## What you are asked to do
A word-for-word restatement of the full listing is required.

## Stored data
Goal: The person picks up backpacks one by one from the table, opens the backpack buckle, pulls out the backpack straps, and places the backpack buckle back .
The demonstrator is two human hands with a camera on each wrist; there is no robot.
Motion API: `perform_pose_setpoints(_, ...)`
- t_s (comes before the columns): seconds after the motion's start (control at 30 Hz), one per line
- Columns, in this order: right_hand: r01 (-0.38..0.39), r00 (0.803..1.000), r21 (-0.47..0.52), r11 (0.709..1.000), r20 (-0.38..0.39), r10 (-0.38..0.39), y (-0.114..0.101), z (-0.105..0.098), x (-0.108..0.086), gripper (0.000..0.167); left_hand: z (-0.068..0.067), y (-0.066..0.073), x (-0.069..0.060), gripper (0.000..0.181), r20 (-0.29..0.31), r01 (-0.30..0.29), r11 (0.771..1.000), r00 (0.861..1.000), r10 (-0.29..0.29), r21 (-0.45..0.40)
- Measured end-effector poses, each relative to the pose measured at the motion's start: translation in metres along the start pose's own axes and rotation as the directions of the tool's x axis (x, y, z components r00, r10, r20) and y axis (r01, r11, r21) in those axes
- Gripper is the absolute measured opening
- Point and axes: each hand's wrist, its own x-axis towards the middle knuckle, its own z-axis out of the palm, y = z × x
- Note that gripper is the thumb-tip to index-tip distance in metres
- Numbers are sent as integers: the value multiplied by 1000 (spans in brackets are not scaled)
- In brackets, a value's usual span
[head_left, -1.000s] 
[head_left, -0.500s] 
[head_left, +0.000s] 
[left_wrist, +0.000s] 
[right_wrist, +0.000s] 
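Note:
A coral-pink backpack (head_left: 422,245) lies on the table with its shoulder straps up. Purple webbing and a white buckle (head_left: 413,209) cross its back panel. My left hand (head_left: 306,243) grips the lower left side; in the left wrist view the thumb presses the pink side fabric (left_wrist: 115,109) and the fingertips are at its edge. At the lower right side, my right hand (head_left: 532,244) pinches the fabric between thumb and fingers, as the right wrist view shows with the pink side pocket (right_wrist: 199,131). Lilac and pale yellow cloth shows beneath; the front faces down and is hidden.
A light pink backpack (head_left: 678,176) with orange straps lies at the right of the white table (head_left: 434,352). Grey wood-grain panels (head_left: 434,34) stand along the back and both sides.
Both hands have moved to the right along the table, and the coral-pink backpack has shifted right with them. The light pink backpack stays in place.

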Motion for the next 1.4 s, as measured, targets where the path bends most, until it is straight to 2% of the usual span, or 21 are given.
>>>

## Exercise solution
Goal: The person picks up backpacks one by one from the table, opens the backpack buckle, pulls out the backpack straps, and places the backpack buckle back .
The demonstrator is two human hands with a camera on each wrist; there is no robot.
Motion API: `perform_pose_setpoints(_, ...)`
- t_s (comes before the columns): seconds after the motion's start (control at 30 Hz), one per line
- Columns, in this order: right_hand: r01 (-0.38..0.39), r00 (0.803..1.000), r21 (-0.47..0.52), r11 (0.709..1.000), r20 (-0.38..0.39), r10 (-0.38..0.39), y (-0.114..0.101), z (-0.105..0.098), x (-0.108..0.086), gripper (0.000..0.167); left_hand: z (-0.068..0.067), y (-0.066..0.073), x (-0.069..0.060), gripper (0.000..0.181), r20 (-0.29..0.31), r01 (-0.30..0.29), r11 (0.771..1.000), r00 (0.861..1.000), r10 (-0.29..0.29), r21 (-0.45..0.40)
- Measured end-effector poses, each relative to the pose measured at the motion's start: translation in metres along the start pose's own axes and rotation as the directions of the tool's x axis (x, y, z components r00, r10, r20) and y axis (r01, r11, r21) in those axes
- Gripper is the absolute measured opening
- Point and axes: each hand's wrist, its own x-axis towards the middle knuckle, its own z-axis out of the palm, y = z × x
- Note that gripper is the thumb-tip to index-tip distance in metres
- Numbers are sent as integers: the value multiplied by 1000 (spans in brackets are not scaled)
- In brackets, a value's usual span
[head_left, -1.000s] 
[head_left, -0.500s] 
[head_left, +0.000s] 
[left_wrist, +0.000s] 
[right_wrist, +0.000s] 
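Note:
A coral-pink backpack (head_left: 422,245) lies on the table with its shoulder straps up. Purple webbing and a white buckle (head_left: 413,209) cross its back panel. My left hand (head_left: 306,243) grips the lower left side; in the left wrist view the thumb presses the pink side fabric (left_wrist: 115,109) and the fingertips are at its edge. At the lower right side, my right hand (head_left: 532,244) pinches the fabric between thumb and fingers, as the right wrist view shows with the pink side pocket (right_wrist: 199,131). Lilac and pale yellow cloth shows beneath; the front faces down and is hidden.
A light pink backpack (head_left: 678,176) with orange straps lies at the right of the white table (head_left: 434,352). Grey wood-grain panels (head_left: 434,34) stand along the back and both sides.
Both hands have moved to the right along the table, and the coral-pink backpack has shifted right with them. The light pink backpack stays in place.
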
Motion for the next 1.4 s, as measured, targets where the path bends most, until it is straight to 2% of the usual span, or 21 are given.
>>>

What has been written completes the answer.